• _Instructions to follow_: Could you restate the whole listing below word for word, minus the pictures?

=== Stored data ===

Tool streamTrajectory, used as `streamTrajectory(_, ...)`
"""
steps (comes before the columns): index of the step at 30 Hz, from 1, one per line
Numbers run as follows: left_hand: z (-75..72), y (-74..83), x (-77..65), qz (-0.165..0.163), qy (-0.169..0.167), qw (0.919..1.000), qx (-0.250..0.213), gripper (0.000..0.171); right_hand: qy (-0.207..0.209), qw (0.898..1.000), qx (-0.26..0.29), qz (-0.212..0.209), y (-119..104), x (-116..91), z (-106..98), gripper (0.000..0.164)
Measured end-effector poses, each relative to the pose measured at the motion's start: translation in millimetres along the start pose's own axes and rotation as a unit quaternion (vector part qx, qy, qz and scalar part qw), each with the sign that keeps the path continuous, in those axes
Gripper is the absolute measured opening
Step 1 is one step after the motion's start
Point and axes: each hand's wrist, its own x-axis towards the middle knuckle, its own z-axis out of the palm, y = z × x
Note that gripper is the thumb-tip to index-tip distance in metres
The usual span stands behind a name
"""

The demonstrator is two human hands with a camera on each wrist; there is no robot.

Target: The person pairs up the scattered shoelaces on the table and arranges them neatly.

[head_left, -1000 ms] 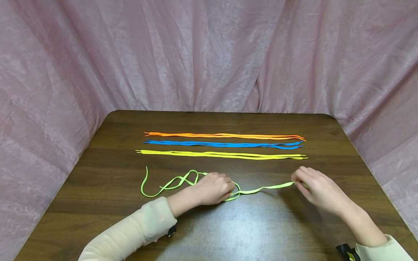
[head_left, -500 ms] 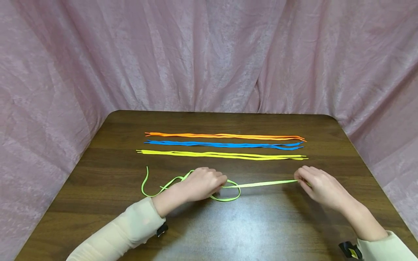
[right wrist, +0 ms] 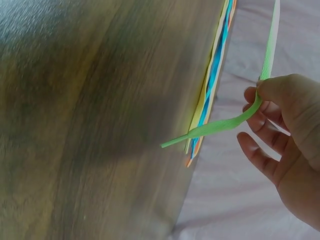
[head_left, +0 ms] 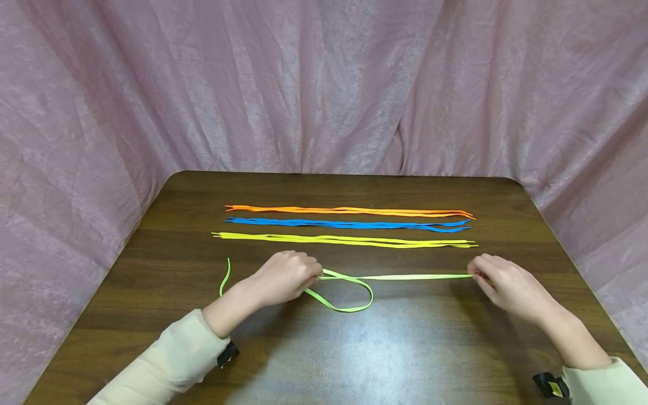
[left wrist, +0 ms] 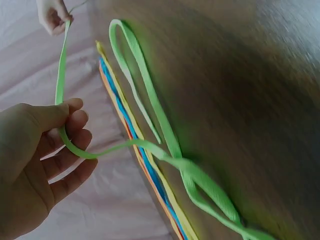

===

• _Task result_:
Tool streamTrajectory, used as `streamTrajectory(_, ...)`
"""
steps (comes before the columns): index of the step at 30 Hz, from 1, one per line
Numbers run as follows: left_hand: z (-75..72), y (-74..83), x (-77..65), qz (-0.165..0.163), qy (-0.169..0.167), qw (0.919..1.000), qx (-0.250..0.213), gripper (0.000..0.171); right_hand: qy (-0.207..0.209), qw (0.898..1.000), qx (-0.26..0.29), qz (-0.212..0.209), y (-119..104), x (-116..91), z (-106..98), gripper (0.000..0.164)
Measured end-effector poses, each relative to the pose measured at the motion's start: translation in millimetres along the start pose's own axes and rotation as a unit quaternion (vector part qx, qy, qz and scalar part qw), each with the sign that keeps the path continuous, in those axes
Gripper is the absolute measured opening
Step 1 is one step after the motion's start
Point and axes: each hand's wrist, its own x-axis towards the middle knuckle, its own z-axis out of the palm, y = z × x
Note that gripper is the thumb-tip to index-tip distance in metres
The usual span stands behind a name
"""

The demonstrator is two human hands with a camera on each wrist; there is no robot.

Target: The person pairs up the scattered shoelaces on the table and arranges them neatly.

[head_left, -1000 ms] 
[head_left, -500 ms] 
[right wrist, +0 ms] 
[head_left, +0 ms] 
[left wrist, +0 ms] 

No more output remains.